Archive pour psychothérapeute

Des primes, Des pressions

Posted in billet d'humeur avec des tags , , , , , , on 1 novembre 2007 by psy des champs

La dépression chez l’adulte :

 

 

 

L’INPES, bras armé de la santé publique, nous offre sa nouvelle campagne: “La dépression chez l’adulte : en savoir plus pour en sortir”. Après l’indigestion médiatique du “manger des fruits et des légumes 5 fois par jour”, vous allez pouvoir goûter aux bienfaits des antidépresseurs et autres cocktails tant prisés. On va nous apprendre à distinguer la déprime et la dépression selon un modèle imparable offert par l’industrie pharmaceutique. Vous ne connaissez pas le CIM-10? Lui vous connaît puisqu’il sait qu’à partir d’un ensemble de critères vous allez rentrer dans cette catégories des tristes pathologiques. Une aubaine pour relancer l’ordonnancier des médecins, et capter une clientèle pendant des années. Après l’opium du peuple, le cachetonnage en masse. Bien sûr vous trouverez dans le guide de l’INPES la démarche à suivre en cas de coup dur. On y fera la promotion des psychothérapies et des psychologues. Oui, nous sommes encore là. Mais qu’apprend-t-on dans ce guide? Que les consultations de ces derniers en libéral ne peuvent faire l’objet d’une prise en charge par la sécurité sociale?

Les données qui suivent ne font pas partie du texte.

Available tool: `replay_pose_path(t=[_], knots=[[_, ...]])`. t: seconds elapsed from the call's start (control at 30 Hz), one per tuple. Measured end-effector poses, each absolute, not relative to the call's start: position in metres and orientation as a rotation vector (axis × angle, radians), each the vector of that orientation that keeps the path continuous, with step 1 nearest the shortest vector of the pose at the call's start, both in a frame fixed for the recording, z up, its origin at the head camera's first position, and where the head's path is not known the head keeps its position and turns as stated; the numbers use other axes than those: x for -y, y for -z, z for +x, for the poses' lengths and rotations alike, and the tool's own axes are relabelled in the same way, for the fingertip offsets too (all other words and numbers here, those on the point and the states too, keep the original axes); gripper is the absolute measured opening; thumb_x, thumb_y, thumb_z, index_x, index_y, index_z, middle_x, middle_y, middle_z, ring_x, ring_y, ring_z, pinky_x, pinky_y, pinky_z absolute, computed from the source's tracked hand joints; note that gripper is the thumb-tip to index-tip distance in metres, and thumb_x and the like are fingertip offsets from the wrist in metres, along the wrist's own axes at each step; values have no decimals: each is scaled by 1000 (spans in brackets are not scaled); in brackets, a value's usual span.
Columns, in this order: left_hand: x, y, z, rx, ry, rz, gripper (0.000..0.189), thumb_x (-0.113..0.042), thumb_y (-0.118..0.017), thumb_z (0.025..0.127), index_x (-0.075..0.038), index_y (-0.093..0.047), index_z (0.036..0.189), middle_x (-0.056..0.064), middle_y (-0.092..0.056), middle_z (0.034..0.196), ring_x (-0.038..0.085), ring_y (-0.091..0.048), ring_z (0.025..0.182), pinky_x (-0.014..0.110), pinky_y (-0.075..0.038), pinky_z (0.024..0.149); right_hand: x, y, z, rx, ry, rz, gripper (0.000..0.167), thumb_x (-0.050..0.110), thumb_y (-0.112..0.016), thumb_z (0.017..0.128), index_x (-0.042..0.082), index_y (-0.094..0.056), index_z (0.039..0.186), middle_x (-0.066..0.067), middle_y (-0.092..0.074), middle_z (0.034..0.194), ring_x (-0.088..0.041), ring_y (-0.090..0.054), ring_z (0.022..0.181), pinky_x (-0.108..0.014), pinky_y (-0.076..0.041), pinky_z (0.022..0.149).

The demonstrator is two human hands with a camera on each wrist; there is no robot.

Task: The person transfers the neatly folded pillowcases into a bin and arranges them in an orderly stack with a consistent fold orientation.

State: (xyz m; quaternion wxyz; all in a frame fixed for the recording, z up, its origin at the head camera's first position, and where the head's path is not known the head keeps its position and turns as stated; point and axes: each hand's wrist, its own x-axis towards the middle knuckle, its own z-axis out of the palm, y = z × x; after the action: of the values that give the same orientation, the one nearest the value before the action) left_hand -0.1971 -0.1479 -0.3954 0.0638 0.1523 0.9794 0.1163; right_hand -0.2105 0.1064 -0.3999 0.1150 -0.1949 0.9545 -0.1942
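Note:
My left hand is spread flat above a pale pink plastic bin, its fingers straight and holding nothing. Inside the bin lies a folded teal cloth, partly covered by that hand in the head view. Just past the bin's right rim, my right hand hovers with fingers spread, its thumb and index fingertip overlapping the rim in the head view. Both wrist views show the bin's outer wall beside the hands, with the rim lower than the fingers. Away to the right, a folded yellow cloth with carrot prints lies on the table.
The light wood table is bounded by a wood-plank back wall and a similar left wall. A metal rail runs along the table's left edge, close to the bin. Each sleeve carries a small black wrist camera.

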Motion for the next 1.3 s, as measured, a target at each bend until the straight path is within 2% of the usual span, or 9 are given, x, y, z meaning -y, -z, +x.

Alors qu’aujourd’hui on augmente à un rythme effréné les tarifs des consultations des médicaux, on demande aux usagers (et sans rire) de mettre la main au portefeuille, et comme on fait le triste constat que nous consommons trop de pilules magiques, il serait indécent d’imaginer une prise en charge des consultations des psychologues libéraux. Non c’est vrai, il faut comprendre.

Un article édifiant : http://www.lemonde.fr/web/article/0,1-0@2-3238,36-967538,0.html
Mais surtout ce qui m’a choqué dans cet article c’est ça : “La dépression : en savoir plus pour en sortir”. Ce dispositif d’information (guide, site Internet, spots radio et télé) intervient alors même que les décrets d’application réglementant l’usage du titre de psychothérapeute n’ont toujours pas abouti. Et qu’il n’est pas question, “dans un contexte de déficit de la Sécurité sociale”, a justifié Roselyne Bachelot, ministre de la santé, de prendre en charge l’accès à un psychologue.

 

Des primes à la médecine, des pressions aux usagers.